Kenapa memilih merilis koleksi merch?
Selama ini donasi kami hanya datang dari korporasi besar yang memang ingin terlibat. Kami selalu bilang, kami ada untuk orang banyak, dan dibiayai oleh orang banyak. Rilisan merch ini adalah caraku membuka pintu bagi masyarakat, termasuk yang belum sempat turun langsung jadi relawan, agar tetap bisa merasa menjadi bagian dari komunitas. Buatku, ini lebih ke misi spiritual. Dan menurutku, di situlah inti fashion: semacam penanda, dari kejauhan, tentang pribadi seperti apa diri kamu.
Bagaimana posisi I LOVE YOU di dalam semesta kreatifmu yang lebih luas?

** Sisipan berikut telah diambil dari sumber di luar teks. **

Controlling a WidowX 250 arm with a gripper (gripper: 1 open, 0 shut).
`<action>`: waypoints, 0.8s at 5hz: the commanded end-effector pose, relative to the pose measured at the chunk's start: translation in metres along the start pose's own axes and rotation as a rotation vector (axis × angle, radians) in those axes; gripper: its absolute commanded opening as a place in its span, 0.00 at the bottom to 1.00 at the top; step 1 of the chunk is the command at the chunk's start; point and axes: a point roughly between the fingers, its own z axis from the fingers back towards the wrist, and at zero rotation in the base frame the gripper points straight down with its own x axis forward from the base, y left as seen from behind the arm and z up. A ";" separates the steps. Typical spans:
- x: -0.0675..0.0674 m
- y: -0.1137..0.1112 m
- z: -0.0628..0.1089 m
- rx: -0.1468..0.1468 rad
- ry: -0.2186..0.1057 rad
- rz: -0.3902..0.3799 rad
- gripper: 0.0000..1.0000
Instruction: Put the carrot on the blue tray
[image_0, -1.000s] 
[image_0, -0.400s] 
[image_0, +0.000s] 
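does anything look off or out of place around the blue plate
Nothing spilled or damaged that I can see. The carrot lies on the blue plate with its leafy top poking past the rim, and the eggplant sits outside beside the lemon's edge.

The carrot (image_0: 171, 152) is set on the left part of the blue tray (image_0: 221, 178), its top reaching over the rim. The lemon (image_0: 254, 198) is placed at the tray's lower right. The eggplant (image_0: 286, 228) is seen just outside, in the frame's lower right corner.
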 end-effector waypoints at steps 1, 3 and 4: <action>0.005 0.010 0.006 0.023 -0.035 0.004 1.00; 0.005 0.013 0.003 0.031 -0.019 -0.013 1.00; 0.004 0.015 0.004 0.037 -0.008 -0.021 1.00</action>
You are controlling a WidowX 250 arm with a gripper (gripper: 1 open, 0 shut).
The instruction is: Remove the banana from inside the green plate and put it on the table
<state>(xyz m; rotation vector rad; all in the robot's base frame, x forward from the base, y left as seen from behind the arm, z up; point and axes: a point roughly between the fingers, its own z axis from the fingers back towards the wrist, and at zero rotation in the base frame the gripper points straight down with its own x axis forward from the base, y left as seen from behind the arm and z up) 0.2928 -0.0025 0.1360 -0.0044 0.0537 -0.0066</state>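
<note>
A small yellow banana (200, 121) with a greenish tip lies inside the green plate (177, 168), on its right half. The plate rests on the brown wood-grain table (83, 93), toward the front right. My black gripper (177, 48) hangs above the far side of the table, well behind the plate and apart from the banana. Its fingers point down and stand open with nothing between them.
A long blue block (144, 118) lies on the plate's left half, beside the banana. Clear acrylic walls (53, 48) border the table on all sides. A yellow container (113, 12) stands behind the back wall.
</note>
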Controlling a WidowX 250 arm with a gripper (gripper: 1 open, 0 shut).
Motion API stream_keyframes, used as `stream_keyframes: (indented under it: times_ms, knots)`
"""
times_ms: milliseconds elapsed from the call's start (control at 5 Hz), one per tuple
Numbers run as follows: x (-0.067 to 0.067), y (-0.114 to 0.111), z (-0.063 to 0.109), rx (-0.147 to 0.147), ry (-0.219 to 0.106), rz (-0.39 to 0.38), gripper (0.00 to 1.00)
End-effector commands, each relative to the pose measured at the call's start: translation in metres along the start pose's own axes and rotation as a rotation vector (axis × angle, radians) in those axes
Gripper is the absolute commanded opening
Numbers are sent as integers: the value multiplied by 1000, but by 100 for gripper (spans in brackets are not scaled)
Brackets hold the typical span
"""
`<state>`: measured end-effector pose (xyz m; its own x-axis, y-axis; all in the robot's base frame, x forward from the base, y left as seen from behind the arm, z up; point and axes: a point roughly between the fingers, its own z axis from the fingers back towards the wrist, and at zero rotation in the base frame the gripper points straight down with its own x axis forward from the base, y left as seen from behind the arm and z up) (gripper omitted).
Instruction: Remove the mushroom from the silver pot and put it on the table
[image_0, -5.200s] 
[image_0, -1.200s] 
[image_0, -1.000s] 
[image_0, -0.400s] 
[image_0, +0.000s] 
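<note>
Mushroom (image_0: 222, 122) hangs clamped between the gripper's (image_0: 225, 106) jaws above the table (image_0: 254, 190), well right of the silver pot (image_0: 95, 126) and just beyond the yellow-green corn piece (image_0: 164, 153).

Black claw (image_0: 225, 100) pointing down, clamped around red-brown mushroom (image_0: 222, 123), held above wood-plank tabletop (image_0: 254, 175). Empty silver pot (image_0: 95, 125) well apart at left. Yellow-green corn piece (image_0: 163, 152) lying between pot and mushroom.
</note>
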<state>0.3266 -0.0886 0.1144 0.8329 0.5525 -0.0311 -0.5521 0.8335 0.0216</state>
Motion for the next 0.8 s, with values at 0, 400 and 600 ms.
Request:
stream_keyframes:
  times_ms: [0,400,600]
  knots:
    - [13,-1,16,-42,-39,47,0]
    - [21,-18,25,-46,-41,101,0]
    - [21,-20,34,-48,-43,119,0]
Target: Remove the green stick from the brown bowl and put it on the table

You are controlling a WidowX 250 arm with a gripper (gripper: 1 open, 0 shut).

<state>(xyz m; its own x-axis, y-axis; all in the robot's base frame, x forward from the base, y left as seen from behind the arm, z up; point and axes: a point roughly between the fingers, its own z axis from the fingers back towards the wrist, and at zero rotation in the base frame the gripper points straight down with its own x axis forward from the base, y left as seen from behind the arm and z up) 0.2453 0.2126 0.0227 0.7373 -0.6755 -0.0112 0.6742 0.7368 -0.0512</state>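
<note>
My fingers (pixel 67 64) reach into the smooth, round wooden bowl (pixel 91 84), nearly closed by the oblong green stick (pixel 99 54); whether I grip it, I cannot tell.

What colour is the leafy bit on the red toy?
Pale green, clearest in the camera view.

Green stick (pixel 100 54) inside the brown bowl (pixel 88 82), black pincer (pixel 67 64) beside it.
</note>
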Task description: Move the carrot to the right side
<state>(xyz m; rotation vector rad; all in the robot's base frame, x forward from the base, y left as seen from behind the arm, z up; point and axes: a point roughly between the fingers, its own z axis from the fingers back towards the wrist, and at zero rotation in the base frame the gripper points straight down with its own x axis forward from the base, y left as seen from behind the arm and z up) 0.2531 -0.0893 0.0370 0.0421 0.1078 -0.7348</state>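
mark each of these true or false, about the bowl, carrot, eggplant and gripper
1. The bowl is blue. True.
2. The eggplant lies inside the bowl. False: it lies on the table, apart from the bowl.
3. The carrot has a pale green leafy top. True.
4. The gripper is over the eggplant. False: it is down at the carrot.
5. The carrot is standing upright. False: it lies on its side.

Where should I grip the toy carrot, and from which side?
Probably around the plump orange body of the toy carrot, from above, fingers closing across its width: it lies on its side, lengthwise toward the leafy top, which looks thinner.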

Sulit untuk benar-benar menangkap kepribadianku. Aku memang membuatnya sulit karena begitulah aku, tapi I LOVE YOU adalah sesuatu yang menurutku berada di inti kepribadianku dan paling otentik mencerminkan siapa aku sebenarnya. Di musikku, aku banyak bicara tentang mengubah dunia, tentang menyuarakan sesuatu, dan tentang generasi berikutnya dari keberadaan kita, dan I LOVE YOU juga membawa tema-tema itu dan mewakili sisi kreasiku tersebut. MSFTS sejak awal berakar pada konsep generasi baru yang bersatu sebagai satu dan memberi kembali, dan itu adalah esensi dari I LOVE YOU, jadi ia juga berbicara pada sisi seniku yang itu. I LOVE YOU menyentuh berbagai sisi diriku dan berbagai sisi manusia di dunia; jadi ketika orang melihatnya di internet, mereka merasa terhubung. Dari semua hal yang pernah kulakukan dalam hidup, I LOVE YOU adalah salah satu yang paling nyangkut di hati orang-orang dengan cara yang sangat aku harapkan.
Apa saja yang ada di dalam rencana I LOVE YOU ke depan?
Suatu hari nanti, aku ingin punya gala I LOVE YOU yang setiap tahun digelar di tempat berbeda di seluruh dunia. Tujuan akhirnya adalah membangun sebuah matriks organisasi non-profit. Aku hanya ingin menciptakan dunia di mana semua orang bisa keluar rumah, merayakan hidup, dan mengubah dunia bersama-sama.